Саша побежала – из комнаты отдыха, на пляж. Она бежала и бежала по темному песку. Сорвала перчатки, расстегнула бесполезные танцевальные туфли и зашвырнула их за спину, бросила ридикюль в прибой и бежала, бежала, не останавливаясь, горячие слезы заливали лицо и портили шелк платья.
– Это, – шептал ей на ухо ночной ветер, – то, что произошло на самом деле. Ты просто подавляла воспоминания.

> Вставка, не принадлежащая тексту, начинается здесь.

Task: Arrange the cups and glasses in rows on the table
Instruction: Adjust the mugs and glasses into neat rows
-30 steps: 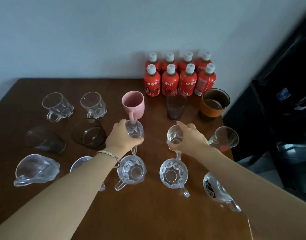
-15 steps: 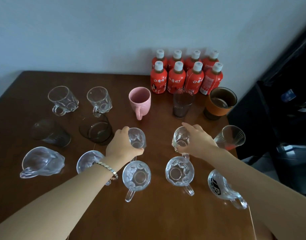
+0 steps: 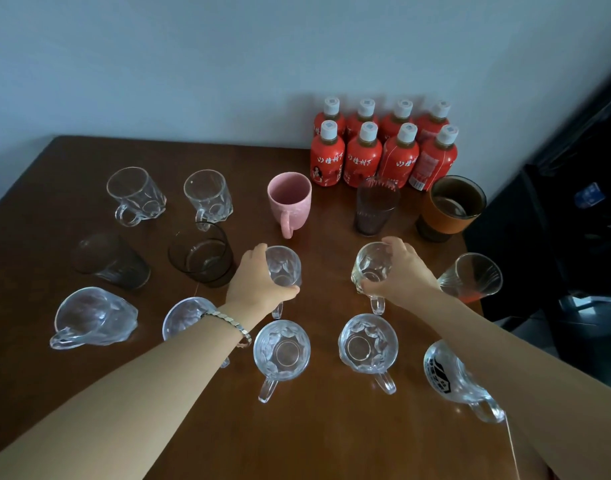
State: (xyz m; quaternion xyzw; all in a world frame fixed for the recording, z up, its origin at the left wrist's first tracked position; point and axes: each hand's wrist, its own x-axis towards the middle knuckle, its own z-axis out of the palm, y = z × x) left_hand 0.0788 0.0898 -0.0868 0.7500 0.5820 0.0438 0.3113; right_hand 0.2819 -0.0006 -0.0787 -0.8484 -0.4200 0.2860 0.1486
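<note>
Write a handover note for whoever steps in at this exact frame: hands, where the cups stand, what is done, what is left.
Left hand grips a clear glass mug in the middle row. Right hand grips its twin mug beside it. Both mugs sit at table level; whether they touch the wood is unclear.
Done: three rough rows of five stand on the table, the pink mug in the back row.
Left: release both mugs, then square up the rows. The red bottles stay out of it.
</note>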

Она поняла. Она знала, чей это был голос.
154
В реальном мире
– «Артемида». Семь букв, – сказал капитан Мерсер. Обмакнул палец в светящуюся краску и нарисовал на стене три штриха. Семь. Он опустил взгляд на свои записи, и внезапно все приобрело смысл – всего на мгновение. На странице было тридцать три слова, состоящих ровно из семи букв. Тридцать три. Тридцать три. Почти ровно одна треть от ста. Одна треть была важна, потому что… потому что всегда было три вещи, верно? Святая троица. Основные цвета. Шутки работают по правилу трех, а на борту его корабля, «Геракла», было три человеческих существа. Капитан, врач, солдат.
Он огляделся. Тел не видно. Он бережно хранил их в холодильнике на камбузе, чтобы они не так сильно пахли. Он не жалел о том, что ему пришлось сделать. Врач и солдат пытались помешать ему разгадать загадку.
Он услышал странный звук со стороны камбуза. Странный звук, похожий на повторяющийся крик.
Нет. Это просто его воображение.
Он поднял голову и посмотрел на то, что создал, на свой opus magnum – труд всей жизни.